White Rabbit Creamy Candy (Chinese: 大白兔奶糖; pinyin: Dàbáitù Nǎitáng) is a brand of milk candy manufactured by Shanghai Guan Sheng Yuan Food, Ltd. (Chinese: 上海冠生园食品有限公司; pinyin: Shànghǎi Guānshēngyuán Shípǐn Yǒuxiàn Gōngsī), in China.[1][2] It is an iconic cultural brand and has been in production since 1943. White Rabbit candy is part of the childhood memories of many mainlanders and Hong Kongers, and has been featured in many classic Chinese movies and TV series.[3][4]

Ingredients and varieties[edit]

White Rabbit candies are a milk-based white candy with a soft, chewy texture, sold as small, rectangular candies approximately 3 cm × 1 cm (1.18 in × 0.39 in) similar to taffy.

Each candy is wrapped in a thin edible paper-like wrapping made from sticky rice.[5] They are then wrapped in a printed waxed paper wrapper. The rice wrapping layer is meant to be eaten along with the rest of the candy and can be found in the list of ingredients in the UK as "Edible Glutinous Rice Paper (edible starch, water, Glycerin Monostearate)" along with liquid maltose, white granulated sugar, whole milk powder, butter, food additives (gelatin, vanillin), corn starch, syrup, cane sugar and milk. Each candy contains 20 calories.
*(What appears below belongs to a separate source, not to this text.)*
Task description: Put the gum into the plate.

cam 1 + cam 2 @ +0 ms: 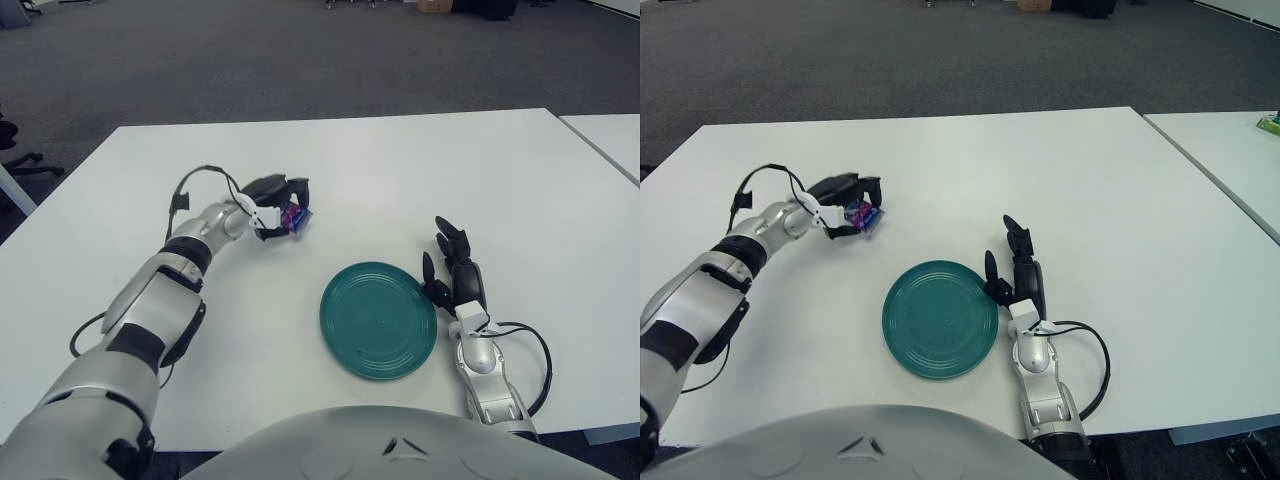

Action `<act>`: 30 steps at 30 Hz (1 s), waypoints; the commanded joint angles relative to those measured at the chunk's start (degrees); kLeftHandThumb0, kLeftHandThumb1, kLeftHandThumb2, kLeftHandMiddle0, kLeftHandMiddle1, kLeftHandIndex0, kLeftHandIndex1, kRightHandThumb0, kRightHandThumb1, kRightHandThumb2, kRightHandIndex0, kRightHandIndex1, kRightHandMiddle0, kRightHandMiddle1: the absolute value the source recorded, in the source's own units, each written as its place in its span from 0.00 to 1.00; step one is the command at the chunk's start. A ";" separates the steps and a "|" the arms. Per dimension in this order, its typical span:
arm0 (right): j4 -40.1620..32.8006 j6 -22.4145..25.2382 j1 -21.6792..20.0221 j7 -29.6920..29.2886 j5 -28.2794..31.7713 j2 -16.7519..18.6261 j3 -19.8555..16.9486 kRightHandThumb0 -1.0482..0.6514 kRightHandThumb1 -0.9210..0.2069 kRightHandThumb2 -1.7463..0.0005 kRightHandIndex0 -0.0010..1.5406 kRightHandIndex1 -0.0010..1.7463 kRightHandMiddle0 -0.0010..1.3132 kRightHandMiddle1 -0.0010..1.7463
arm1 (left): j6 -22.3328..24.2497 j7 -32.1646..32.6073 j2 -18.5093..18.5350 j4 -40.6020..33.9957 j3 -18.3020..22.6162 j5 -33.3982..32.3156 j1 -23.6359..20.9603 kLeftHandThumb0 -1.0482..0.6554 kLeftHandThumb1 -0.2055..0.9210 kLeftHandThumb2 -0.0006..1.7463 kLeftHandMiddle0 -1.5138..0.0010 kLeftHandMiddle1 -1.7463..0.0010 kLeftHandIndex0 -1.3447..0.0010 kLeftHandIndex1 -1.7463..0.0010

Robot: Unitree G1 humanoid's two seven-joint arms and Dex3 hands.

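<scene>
a small purple and blue gum packet (294, 217) is pinched between the black fingers of the left hand (278, 204), just above the white table (400, 170); most of the packet is hidden by those fingers, so its shape is hard to make out. the round dark green plate (378, 319) is seen well right of that hand and nearer the robot. the right hand (455, 270) is shown just right of the plate, fingers spread, nothing held.
</scene>
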 commanded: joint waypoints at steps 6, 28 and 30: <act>4.39 3.43 4.47 -0.26 -0.64 0.00 -0.27 0.17 0.00 0.53 0.14 0.00 0.00 0.29 | -4.65 -0.09 2.57 -14.74 4.80 -4.16 3.40 0.62 0.31 0.84 0.51 0.09 0.58 0.00; 0.40 5.20 6.46 1.71 1.67 0.82 -0.86 0.18 0.00 0.54 0.16 0.00 0.00 0.23 | 4.13 -22.43 -0.83 -57.98 0.84 -14.19 21.79 0.62 0.31 0.83 0.50 0.10 0.58 0.00; 0.25 5.21 6.43 1.80 1.89 1.00 -0.92 0.18 0.00 0.53 0.16 0.00 0.00 0.23 | 5.25 -25.20 -0.67 -59.45 0.11 -15.96 22.81 0.62 0.32 0.82 0.50 0.11 0.57 0.00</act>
In addition to the original vanilla flavour, new flavours such as chocolate, coffee, toffee, peanut, maize, coconut, lychee, strawberry, mango, red bean, yogurt, matcha, and fruit have been added. The butter-plum flavour, characteristic of China, was also among the new flavours added through the years.

Brand history[edit]

White Rabbit candy originated in the ABC Candy Factory of Shanghai in 1943, when a merchant from ABC tried a milk candy from England and was impressed by its taste. After half a year of development, he then manufactured the factory's own brand of milk candies.

The first ABC milk candies were packaged using a red Mickey Mouse drawing on the label, and were named ABC Mickey Mouse Sweets. As their prices were lower than imported products, they became widely popular among the people.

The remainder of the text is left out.